*TASK*.
Identify the line with "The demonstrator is"; copy word for word that line and every one after it, to the end of the listing. Exclude pictures.

*DATA SHOWN*.
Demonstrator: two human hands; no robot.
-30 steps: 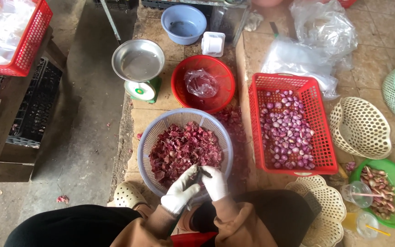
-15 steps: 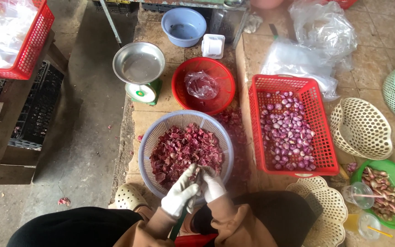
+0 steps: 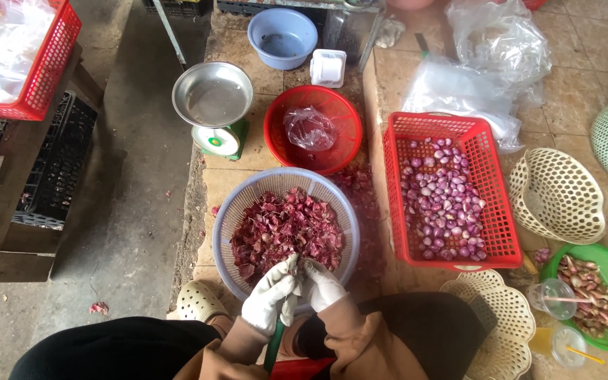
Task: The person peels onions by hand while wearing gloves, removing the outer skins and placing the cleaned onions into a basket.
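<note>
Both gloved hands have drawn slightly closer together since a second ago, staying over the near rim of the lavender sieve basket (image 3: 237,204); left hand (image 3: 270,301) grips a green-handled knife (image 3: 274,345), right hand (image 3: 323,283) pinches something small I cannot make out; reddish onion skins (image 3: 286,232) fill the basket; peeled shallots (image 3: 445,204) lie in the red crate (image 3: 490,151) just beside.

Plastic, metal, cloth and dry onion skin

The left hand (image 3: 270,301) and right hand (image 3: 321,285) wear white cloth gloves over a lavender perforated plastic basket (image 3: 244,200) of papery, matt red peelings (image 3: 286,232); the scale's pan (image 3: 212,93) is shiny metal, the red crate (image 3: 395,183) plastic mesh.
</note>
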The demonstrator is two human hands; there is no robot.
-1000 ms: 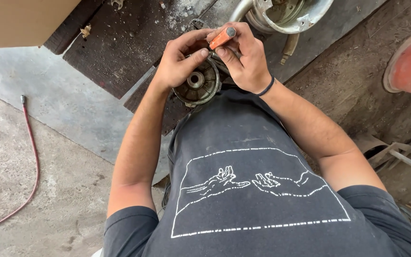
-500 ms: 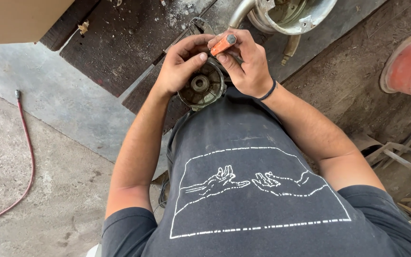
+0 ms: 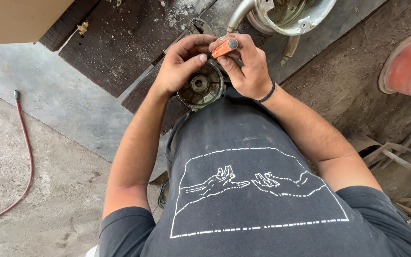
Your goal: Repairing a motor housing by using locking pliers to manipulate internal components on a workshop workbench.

*PROBLEM SOLUTION*.
The demonstrator is two human hands; there is no robot.
-1000 ms: 
-500 ms: 
+0 ms: 
Your goal: Repairing a motor housing by using locking pliers to manipulate internal components on a workshop workbench.

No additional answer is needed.